The book sparked major controversy, selling 65,000 copies in less than two weeks, and every newspaper in the nation reviewed it. The commotion reached the nation's capital, with President John F Kennedy agreeing to look into the side effects of DDT.
The chemical industry quickly formed a council to discredit Carson's book. ‘Biassed’, ‘half-truths’ and ‘misinformation’ were some of the words used to describe it. Monsanto resorted to scare tactics, running advertisements that depicted a world overrun with infectious disease and famine.
Sadly, during the height of her success, Carson's cancer continued to spread. Yet, she still managed to share her message, appearing at Senate hearings where she warned about the potential inability to reverse man's actions. As noted in a documentary:
"We have acquired technical skills on a scale undreamed of, even a generation ago. We can do dramatic things, and we can do them quickly. By the time damaging side effects are apparent, it is often too late or impossible to reverse our actions. If we are ever to solve the basic problem of environmental contamination, we must begin to count the many hidden costs of what we're doing and to weigh them against the gains or advantages."
Carson single handedly managed to enact a paradigm shift in the way humans view the environment. Some say there is a before and after Rachel Carson in terms of how we think about the environment.
Carson believed that we as humans are not separate from this living world, but in fact are a part of it. On 14 April 1964, Carson succumbed to cancer and died at the young age of fifty-six. Some of her ashes were buried next to her mother's grave, while the remainder were scattered over the ocean.
She rightfully questioned the logic and sanity of using such vast amounts of a chemical without knowing much about its ecological and human health impact. Her book triggered a revolution in thinking that gave birth to the modern environmental movement, and the public outcry that resulted from her book eventually led to DDT being banned for agricultural use in the U.S. in 1972.
Today, we're also exposed to even vaster amounts of pesticides, and a wider variety of them. Consider this: The very same companies that developed chemical warfare weapons during World War II simply transitioned into agriculture after the war, and many of the same warfare chemicals are now sprayed on our food. The notion that these chemicals are good for humans, the environment and the business of agriculture is a fabricated one.
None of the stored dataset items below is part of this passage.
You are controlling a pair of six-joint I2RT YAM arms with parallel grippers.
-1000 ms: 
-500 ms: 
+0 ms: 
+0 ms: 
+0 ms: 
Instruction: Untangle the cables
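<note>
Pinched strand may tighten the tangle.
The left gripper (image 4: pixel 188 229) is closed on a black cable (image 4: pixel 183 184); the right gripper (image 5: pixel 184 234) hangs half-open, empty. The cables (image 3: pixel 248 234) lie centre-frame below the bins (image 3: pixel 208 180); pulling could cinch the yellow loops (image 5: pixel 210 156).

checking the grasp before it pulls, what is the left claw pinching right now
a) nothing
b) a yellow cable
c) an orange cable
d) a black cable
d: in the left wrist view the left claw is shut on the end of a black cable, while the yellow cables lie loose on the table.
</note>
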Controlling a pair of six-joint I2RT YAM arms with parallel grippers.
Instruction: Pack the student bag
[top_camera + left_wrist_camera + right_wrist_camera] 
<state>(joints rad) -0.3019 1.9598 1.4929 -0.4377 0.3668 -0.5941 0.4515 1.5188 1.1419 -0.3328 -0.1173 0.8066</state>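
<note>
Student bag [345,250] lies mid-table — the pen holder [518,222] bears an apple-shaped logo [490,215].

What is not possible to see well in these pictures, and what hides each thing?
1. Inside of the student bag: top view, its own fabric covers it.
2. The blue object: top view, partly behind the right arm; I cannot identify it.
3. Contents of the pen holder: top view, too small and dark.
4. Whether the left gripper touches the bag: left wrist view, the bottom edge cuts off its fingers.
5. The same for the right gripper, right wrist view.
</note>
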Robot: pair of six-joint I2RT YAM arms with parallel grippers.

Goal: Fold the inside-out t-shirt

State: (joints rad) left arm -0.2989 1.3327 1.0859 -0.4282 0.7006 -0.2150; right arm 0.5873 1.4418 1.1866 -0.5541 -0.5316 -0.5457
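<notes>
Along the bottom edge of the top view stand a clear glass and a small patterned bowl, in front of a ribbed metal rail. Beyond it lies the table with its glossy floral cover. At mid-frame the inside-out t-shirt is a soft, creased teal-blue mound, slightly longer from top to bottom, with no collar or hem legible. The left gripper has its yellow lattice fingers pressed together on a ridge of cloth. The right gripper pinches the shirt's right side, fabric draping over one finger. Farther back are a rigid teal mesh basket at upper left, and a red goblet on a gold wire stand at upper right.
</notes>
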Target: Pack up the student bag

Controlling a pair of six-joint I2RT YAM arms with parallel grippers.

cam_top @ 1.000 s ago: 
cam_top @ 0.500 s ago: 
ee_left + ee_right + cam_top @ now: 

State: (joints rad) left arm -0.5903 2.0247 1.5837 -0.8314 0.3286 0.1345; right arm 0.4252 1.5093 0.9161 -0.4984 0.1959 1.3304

Modern day research proves Carson was right about her suspicions that DDT caused health effects, yet Offit and other chemical industry proponents continue to attack a woman who displayed one of the most remarkable cases of bravery our nation has ever seen. Carson's legacy is too great to succumb to such evil attacks. However, these attacks should serve as an important reminder of the dangers of people like Offit and how little they understand about science.